The number of elderly Americans hospitalized for sepsis has surged in recent years, placing a significant financial strain on the nation’s health care providers, according to a new federal study led by an Emory University critical care specialist Timothy Buchman, MD, PhD, FCCM.
The study is the first to analyze large amounts of Medicare data related to sepsis, a life-threatening condition caused by the body’s extreme response to an infection.
The analysis revealed a 40 percent increase in the rate of Medicare beneficiaries hospitalized with sepsis over the past seven years. That increase was faster than the overall growth in the Medicare population, and the associated costs totaled more than $41 billion in 2018. Although both short and long-term mortality remained high, they declined slightly during the study.
The research team was led by Emory critical care specialist Tim Buchman, who has been working with federal officials to assess the impact of sepsis, one of the largest costs to hospitals and medical centers. Buchman says that the general public may be familiar with sepsis as something that a patient who is already in the hospital may contract, but that is not the team’s primary finding.
“The huge rise in admissions came from patients who had sepsis when they arrived at the hospital,” says Buchman.

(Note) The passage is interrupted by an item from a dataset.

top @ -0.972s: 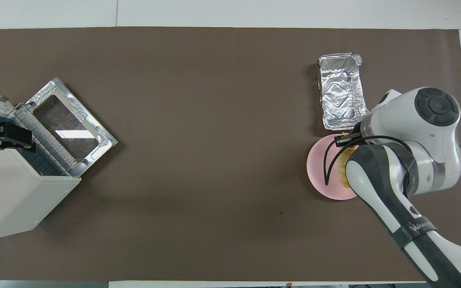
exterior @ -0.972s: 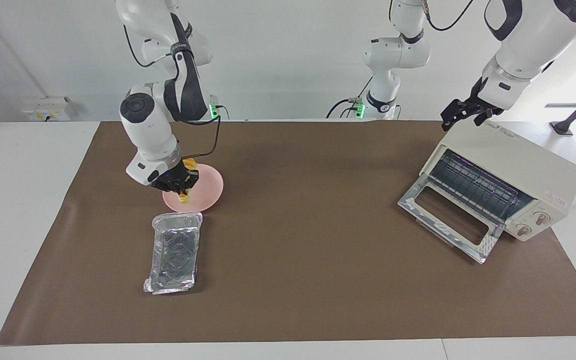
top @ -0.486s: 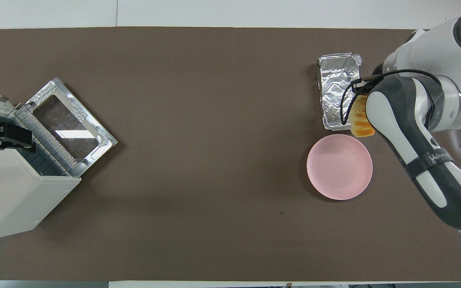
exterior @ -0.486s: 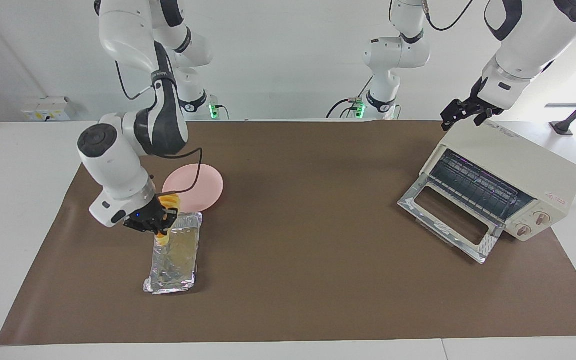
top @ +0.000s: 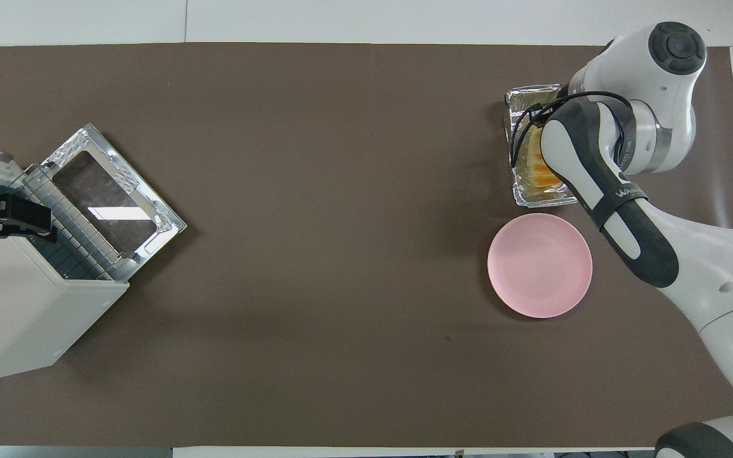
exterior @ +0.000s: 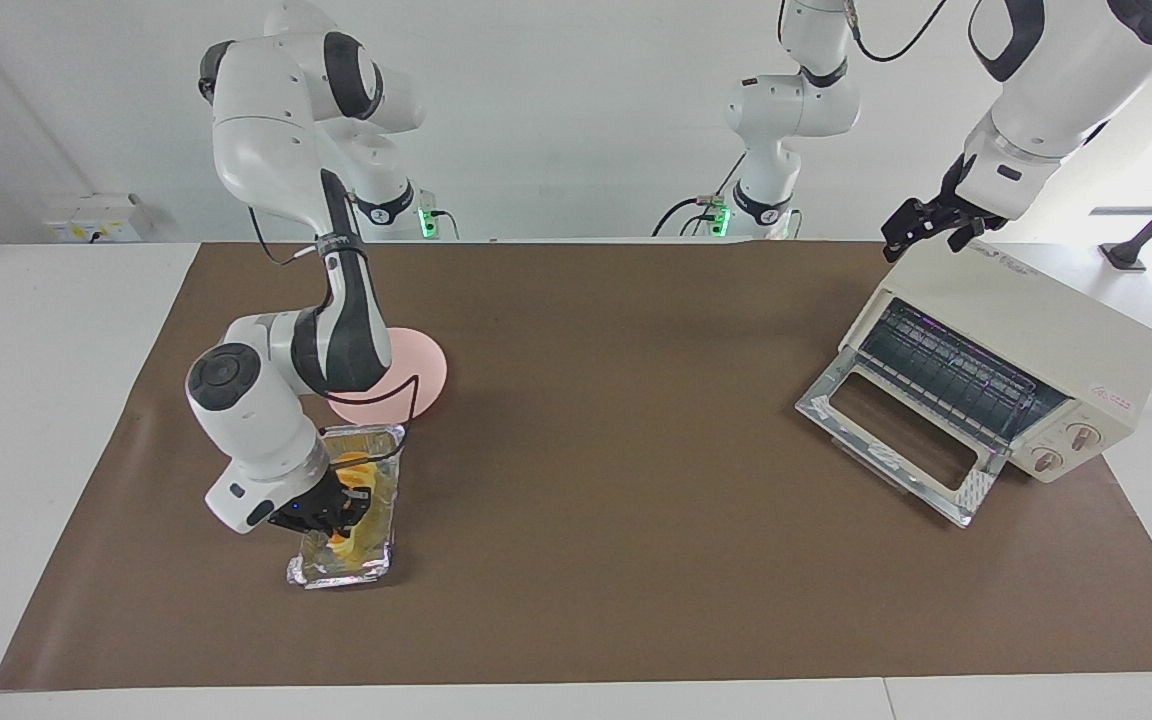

It’s an example of what happened to Buchman while working on the study. In February 2019, while at a conference in California, he became ill with an infection that led to his left leg turning red and swelling to twice its normal size.
Prompt treatment with broad spectrum antibiotics and intravenous fluids helped Buchman recover, but it reminded him that “no matter who we are, where we are, and what we do, we are all vulnerable to sepsis.”
Buchman is editor-in-chief of Critical Care Medicine and the federal study’s results were published on February 14 in three papers in that journal:
Sepsis Among Medicare Beneficiaries: 1. The Burdens of Sepsis, 2012–2018
Sepsis Among Medicare Beneficiaries: 2. The Trajectories of Sepsis, 2012–2018
Sepsis Among Medicare Beneficiaries: 3. The Methods, Models, and Forecasts of Sepsis, 2012–2018
The federal study was notable for both its scope—it was the largest sepsis study based on contemporary Medicare data ever published – and because it was conducted by an agency concerned with biomedical threats such as emerging diseases and bioterrorism: BARDA, the Biomedical Advanced Research and Development Authority.
“We were astonished by the study’s results,” said Rick Bright, PhD, deputy assistant secretary for preparedness and response in the Department of Health and Human Services and director of BARDA. “To save lives in public health emergencies, we must solve sepsis. The findings of this study have implications not only for patient care, particularly after patients are discharged, but also for investments by industry, non-government organizations and government agencies.”
The team’s analysis documents high mortality for patients hospitalized with sepsis. Ten percent of patients with non-severe forms of sepsis died while in the hospital or within a week of discharge, and 60 percent with non-severe forms of sepsis died within three years.
Outcomes were worse among patients with the most severe form of sepsis known as septic shock. Forty percent of these patients died while in the hospital or within a week of being discharged, and 75 percent died within three years. The risk was greater for patients who had other chronic health conditions.
The study did not pinpoint large differences in previous medical history between people who were hospitalized for sepsis and patients who were hospitalized for other reasons. However, diagnoses such as pressure sores, time in a skilled nursing facility or use of other nursing services did predict higher sepsis risk – an opportunity for future intervention.
“Sepsis diagnoses in Medicare beneficiaries thus may be a marker of deeper physiologic fragility as much as it is an acute diagnosis,” the authors conclude.